## BRIEF:
Please copy out every line in the entries that includes the word "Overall".

## SUPPLIED MATERIAL:
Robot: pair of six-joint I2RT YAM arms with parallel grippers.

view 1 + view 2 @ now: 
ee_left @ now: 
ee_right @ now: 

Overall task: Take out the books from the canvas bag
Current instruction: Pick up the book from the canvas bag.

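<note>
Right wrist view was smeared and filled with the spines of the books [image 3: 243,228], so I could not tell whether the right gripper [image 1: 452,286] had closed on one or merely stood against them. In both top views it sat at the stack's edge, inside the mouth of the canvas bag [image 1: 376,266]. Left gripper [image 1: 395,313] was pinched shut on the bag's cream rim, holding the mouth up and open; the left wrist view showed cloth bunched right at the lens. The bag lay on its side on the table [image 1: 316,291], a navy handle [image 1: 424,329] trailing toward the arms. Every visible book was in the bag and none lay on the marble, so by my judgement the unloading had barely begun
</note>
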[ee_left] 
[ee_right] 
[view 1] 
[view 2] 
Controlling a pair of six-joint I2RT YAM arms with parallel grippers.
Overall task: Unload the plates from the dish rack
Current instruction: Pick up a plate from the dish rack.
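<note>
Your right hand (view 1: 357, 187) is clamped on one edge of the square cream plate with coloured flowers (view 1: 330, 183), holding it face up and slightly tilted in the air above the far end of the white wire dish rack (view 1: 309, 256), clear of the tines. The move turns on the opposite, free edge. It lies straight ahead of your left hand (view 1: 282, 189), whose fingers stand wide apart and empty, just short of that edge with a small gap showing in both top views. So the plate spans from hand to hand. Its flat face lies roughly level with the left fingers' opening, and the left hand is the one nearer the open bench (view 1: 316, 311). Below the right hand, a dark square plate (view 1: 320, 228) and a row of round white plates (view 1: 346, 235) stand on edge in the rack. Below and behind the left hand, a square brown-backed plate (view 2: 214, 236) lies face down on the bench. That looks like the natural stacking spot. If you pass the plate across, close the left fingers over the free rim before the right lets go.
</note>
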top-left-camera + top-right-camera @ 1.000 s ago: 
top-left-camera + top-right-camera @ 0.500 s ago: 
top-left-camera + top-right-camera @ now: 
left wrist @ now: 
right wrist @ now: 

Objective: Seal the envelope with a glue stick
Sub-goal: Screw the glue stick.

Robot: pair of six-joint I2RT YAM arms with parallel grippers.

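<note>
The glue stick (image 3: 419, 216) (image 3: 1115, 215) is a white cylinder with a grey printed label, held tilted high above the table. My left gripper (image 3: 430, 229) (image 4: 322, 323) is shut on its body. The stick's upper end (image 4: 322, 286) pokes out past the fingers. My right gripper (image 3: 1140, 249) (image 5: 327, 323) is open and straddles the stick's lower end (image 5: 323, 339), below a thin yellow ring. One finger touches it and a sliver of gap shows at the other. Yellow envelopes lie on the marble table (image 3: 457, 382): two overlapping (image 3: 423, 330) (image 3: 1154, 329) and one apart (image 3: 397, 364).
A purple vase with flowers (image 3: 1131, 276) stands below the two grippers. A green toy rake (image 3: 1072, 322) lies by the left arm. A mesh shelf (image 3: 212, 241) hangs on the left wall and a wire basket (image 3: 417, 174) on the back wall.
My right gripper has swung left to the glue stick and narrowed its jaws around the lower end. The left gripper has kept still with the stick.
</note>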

## WRITTEN RESPONSE:
Overall task: Take out the books from the canvas bag
Overall task: Unload the plates from the dish rack

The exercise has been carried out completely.